• **Instructions for the task**
When a line below contains the string "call", show that line.

• **Given information**
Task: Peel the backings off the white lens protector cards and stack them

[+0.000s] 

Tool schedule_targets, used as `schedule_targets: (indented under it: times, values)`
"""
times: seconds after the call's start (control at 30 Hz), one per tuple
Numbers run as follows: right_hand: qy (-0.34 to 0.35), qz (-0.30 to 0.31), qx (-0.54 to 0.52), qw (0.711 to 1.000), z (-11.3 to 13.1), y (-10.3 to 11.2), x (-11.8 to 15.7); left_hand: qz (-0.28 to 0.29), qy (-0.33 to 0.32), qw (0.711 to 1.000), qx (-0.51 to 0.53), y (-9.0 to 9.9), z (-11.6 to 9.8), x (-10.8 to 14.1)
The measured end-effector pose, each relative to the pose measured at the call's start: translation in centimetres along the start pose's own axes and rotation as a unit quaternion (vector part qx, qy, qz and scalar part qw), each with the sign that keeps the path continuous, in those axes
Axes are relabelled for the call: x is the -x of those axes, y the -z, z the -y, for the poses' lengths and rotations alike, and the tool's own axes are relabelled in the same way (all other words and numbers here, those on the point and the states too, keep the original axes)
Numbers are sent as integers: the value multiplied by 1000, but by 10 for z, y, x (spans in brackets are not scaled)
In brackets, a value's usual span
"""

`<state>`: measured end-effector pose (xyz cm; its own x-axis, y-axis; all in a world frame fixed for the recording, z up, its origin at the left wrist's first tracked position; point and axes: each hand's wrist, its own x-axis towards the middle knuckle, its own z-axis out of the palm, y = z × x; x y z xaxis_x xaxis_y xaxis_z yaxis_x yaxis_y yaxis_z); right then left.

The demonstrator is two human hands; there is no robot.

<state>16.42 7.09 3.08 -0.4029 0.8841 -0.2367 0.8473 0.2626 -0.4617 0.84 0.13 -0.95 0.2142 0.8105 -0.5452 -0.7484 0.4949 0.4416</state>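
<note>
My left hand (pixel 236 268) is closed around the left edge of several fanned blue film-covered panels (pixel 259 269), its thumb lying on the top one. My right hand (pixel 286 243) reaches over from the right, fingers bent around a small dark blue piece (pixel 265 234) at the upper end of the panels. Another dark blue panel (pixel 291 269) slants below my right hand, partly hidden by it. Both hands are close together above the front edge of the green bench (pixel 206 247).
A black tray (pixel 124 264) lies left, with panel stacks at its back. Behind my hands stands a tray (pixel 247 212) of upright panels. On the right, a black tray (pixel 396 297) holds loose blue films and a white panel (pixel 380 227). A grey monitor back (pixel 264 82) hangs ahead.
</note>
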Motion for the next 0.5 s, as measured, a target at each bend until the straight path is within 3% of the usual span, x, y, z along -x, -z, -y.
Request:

• **Task solution**
times: seconds after the call's start (control at 30 Hz), one per tuple
The measured end-effector pose, each relative to the pose measured at the call's start: translation in centimetres along the start pose's own axes and rotation as a unit quaternion (vector part qx, qy, qz and scalar part qw), each with the sign that keeps the path continuous, in those axes
Axes are relabelled for the call: x is the -x of those axes, y the -z, z the -y, for the poses' lengths and rotations alike, and the tool's own axes are relabelled in the same way (all other words and numbers here, those on the point and the states too, keep the original axes)

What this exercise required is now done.